▶ DIRECTIONS FOR THIS TASK
Once you find the line with "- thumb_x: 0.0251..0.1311" in the entries below, return exactly every line from it through the line with "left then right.".
━━━
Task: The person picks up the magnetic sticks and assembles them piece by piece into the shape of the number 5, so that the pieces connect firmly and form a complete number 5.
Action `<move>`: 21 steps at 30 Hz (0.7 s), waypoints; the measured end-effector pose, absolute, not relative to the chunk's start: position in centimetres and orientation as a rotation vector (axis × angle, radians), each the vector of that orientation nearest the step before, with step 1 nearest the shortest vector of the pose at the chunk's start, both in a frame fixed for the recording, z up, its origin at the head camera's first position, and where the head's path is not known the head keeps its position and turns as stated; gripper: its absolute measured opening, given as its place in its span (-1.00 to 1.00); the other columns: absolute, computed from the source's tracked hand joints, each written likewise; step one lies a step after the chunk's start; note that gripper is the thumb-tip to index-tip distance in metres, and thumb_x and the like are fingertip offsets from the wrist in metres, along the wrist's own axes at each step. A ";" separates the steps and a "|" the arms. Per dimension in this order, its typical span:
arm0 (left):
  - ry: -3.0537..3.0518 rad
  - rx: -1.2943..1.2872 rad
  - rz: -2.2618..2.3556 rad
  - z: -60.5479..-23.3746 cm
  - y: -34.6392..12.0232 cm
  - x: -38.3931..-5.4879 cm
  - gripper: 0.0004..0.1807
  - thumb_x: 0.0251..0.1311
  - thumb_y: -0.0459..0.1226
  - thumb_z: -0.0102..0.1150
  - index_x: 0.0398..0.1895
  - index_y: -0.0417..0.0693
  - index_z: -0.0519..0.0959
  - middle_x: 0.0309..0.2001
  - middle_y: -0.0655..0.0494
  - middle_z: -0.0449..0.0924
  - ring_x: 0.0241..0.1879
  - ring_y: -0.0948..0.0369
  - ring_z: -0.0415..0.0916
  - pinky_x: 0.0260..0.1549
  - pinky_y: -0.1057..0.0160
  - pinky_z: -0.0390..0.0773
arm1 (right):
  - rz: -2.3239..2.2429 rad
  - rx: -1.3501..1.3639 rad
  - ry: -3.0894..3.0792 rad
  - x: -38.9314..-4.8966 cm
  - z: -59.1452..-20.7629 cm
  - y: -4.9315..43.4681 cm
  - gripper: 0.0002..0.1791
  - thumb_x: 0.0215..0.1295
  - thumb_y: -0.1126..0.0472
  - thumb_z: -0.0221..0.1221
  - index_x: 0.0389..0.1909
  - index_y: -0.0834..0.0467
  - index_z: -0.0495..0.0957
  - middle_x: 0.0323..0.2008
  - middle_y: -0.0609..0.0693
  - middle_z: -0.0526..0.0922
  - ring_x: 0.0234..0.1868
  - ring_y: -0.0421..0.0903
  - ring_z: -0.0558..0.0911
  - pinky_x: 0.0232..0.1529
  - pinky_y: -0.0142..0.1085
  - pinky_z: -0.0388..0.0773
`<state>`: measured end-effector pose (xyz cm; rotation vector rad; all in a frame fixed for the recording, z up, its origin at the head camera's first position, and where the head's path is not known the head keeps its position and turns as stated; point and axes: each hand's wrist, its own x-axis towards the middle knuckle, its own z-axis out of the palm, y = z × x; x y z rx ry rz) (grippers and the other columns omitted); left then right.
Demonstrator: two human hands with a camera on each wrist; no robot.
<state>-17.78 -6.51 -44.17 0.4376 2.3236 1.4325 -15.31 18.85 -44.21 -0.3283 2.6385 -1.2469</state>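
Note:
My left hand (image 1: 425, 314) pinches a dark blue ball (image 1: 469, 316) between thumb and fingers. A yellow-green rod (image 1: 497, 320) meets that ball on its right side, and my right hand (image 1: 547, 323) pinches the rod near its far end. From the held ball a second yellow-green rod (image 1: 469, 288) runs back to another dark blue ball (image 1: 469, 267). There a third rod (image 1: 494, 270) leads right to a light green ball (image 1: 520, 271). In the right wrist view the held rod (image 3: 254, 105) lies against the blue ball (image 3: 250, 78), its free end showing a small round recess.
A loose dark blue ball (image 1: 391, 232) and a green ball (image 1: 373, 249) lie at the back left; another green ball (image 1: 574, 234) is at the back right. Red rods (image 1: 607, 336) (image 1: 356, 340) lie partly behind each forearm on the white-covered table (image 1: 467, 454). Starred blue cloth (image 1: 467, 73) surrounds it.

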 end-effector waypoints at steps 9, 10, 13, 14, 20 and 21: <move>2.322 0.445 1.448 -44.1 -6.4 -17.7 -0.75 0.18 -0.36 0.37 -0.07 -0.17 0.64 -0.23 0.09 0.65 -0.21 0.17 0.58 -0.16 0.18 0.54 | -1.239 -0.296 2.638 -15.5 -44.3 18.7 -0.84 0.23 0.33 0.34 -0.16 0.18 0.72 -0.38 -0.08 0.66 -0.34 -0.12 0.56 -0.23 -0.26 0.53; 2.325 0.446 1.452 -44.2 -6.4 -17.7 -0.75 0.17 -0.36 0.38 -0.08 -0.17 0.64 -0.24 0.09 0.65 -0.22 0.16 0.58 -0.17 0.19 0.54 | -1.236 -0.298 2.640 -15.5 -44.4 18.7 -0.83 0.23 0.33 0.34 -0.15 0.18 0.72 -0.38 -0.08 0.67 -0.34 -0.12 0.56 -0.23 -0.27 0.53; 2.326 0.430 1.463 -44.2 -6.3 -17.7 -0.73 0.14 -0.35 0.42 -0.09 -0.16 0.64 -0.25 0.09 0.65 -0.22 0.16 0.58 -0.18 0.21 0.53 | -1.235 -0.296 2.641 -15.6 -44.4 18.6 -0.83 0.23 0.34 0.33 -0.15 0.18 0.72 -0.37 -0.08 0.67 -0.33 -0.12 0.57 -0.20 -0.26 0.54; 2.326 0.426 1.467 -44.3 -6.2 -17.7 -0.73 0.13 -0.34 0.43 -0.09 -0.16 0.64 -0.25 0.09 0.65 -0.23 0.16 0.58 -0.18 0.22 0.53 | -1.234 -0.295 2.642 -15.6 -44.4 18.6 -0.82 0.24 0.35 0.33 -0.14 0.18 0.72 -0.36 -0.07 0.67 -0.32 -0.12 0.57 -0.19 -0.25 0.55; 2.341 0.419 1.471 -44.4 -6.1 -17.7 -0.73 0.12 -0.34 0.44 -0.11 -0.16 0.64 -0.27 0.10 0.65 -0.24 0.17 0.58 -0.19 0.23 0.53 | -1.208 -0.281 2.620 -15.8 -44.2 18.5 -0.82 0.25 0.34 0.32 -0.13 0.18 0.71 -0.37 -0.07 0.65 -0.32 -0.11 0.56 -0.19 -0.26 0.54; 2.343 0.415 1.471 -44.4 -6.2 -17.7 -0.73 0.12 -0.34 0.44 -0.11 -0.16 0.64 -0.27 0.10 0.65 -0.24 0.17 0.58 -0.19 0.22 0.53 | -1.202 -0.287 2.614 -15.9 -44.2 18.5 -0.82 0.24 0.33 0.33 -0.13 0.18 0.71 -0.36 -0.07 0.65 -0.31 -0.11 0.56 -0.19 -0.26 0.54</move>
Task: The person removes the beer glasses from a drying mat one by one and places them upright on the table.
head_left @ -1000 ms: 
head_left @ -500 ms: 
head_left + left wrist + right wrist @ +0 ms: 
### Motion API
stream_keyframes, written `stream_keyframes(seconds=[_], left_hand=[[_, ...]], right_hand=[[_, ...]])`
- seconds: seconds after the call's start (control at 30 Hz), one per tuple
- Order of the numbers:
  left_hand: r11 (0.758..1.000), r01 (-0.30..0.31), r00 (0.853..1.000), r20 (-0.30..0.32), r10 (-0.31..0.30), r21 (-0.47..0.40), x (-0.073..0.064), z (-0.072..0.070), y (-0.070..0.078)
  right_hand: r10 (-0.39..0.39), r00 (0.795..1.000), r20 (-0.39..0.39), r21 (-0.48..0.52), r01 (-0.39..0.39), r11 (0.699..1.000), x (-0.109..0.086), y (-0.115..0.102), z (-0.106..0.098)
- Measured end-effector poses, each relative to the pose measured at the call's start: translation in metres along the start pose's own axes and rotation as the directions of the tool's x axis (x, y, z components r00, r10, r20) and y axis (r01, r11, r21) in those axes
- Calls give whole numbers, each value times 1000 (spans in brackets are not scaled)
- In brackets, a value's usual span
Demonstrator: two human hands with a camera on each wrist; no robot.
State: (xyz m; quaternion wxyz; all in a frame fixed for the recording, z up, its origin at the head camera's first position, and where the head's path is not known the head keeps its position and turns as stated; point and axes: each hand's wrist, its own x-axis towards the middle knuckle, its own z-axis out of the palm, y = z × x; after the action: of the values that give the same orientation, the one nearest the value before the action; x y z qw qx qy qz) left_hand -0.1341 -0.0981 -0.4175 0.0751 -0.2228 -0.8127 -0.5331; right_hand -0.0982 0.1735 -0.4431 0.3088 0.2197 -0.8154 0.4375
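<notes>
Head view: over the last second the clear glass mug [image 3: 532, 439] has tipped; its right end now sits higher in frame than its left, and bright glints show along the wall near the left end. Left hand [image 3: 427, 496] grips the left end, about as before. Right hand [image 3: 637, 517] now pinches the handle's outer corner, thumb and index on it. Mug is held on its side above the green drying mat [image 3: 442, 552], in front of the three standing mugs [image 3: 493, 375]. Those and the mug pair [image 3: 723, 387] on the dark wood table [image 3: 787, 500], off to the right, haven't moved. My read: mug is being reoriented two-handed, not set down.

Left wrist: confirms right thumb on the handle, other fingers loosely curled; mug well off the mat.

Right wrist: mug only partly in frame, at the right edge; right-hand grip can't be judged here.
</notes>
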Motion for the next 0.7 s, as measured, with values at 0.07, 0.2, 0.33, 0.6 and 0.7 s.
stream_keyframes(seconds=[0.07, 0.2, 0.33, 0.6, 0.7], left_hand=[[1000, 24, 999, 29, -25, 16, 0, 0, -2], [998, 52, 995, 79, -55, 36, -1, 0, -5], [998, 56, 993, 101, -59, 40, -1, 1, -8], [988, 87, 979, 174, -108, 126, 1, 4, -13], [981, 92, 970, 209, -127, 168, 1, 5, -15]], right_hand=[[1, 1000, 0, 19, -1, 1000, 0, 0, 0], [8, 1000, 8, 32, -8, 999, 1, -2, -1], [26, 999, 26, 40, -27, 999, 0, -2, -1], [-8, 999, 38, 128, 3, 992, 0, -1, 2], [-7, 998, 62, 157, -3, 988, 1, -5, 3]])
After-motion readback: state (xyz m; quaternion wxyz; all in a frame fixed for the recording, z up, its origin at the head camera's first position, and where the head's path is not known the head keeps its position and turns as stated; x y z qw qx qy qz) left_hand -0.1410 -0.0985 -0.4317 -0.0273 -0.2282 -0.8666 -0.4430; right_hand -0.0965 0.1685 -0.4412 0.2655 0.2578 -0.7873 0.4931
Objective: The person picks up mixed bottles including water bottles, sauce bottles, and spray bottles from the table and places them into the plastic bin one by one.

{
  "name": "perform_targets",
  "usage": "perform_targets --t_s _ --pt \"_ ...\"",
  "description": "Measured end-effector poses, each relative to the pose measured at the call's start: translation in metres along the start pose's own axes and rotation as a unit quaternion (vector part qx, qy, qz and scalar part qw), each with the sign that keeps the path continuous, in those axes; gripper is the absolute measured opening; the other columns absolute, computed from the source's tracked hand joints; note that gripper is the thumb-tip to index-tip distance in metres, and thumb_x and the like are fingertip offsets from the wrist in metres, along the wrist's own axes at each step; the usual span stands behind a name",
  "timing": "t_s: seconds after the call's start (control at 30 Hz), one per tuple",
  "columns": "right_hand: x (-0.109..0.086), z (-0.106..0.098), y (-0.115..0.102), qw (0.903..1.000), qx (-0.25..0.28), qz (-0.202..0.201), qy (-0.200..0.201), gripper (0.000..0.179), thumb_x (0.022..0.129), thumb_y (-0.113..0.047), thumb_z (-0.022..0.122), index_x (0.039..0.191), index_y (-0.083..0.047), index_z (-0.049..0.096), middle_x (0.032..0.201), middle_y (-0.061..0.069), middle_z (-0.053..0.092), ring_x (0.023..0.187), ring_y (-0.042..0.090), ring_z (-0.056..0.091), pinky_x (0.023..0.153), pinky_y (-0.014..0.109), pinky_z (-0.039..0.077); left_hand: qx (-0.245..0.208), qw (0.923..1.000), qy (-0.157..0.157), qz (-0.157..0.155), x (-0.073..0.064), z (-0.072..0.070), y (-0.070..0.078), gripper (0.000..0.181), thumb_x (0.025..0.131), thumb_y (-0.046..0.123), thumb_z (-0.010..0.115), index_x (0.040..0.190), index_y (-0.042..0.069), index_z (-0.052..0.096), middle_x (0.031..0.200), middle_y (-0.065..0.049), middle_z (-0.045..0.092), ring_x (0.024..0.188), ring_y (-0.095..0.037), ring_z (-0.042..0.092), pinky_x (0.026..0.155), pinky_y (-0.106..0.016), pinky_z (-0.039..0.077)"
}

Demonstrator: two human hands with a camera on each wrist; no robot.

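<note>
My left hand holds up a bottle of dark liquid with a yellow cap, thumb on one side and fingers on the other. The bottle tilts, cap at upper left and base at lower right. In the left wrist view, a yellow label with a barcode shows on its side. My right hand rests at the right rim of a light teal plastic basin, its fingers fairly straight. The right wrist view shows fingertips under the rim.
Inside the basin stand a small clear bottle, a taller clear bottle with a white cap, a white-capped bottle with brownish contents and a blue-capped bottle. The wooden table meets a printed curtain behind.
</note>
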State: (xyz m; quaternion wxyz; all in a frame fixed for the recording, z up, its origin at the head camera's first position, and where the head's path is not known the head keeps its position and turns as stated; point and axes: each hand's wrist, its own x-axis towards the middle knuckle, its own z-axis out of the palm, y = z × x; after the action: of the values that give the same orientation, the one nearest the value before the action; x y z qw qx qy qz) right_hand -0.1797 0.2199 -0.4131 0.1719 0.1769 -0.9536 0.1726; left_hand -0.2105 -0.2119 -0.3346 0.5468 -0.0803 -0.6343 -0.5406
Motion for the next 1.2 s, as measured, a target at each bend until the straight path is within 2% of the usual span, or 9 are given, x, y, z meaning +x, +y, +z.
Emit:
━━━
▶ ANSWER TO THE EXERCISE
  - thumb_x: 0.0251..0.1311
  - thumb_y: -0.0459..0.1226
  - thumb_z: -0.0102..0.1150
  - index_x: 0.0398..0.1895
  - index_y: -0.0417..0.0693
  - index_z: -0.0519..0.0959
  - middle_x: 0.0309..0.2001
  - middle_y: -0.0655..0.0494
  - middle_z: -0.0449..0.0924
  - ring_x: 0.0241..0.1879
  - ring_y: -0.0948..0.0369
  - ring_z: -0.0415..0.0916
  - pinky_x: 0.0260..0.1549
  - pinky_y: -0.1057..0.0160
  - pinky_z: -0.0390..0.0773
arm1 (right):
  - rz: -2.3239..2.2429 rad
  - rx: -1.3501..1.3639 rad
  - ry: -3.0894..3.0792 rad
  - x: -38.9314..-4.8966 cm
  - z: -59.1452..-20.7629 cm
  - y: -4.9315..43.4681 cm
  - gripper: 0.0002..0.1791
  - thumb_x: 0.0215..0.1295
  - thumb_y: -0.1126..0.0472
  - thumb_z: -0.0221..0.1221
  - index_x: 0.0389..0.1909
  - index_y: -0.0834..0.0467
  - index_z: -0.0495..0.0957
  - middle_x: 0.0323..0.2008
  - middle_y: -0.0609..0.0693
  - middle_z: -0.0526..0.0922
  - ring_x: 0.0234..0.1868
  - ring_y: -0.0421..0.0903
  - ring_z: -0.0558..0.0911
  - pinky_x: 0.0232..0.1529
  - pinky_y: -0.0142..0.1085
  - pinky_z: -0.0388..0.0773
`<state>`: measured end-effector pose (xyz cm; rotation vector rad; all in a frame fixed for the recording, z up, its origin at the head camera's first position, and where the head's path is not known the head keeps its position and turns as stated; point and axes: each hand's wrist, its own x-axis towards the middle knuckle, its own z-axis out of the palm, y = z × x; x y z rx ry rz) (grippers and the other columns omitted); left then right.

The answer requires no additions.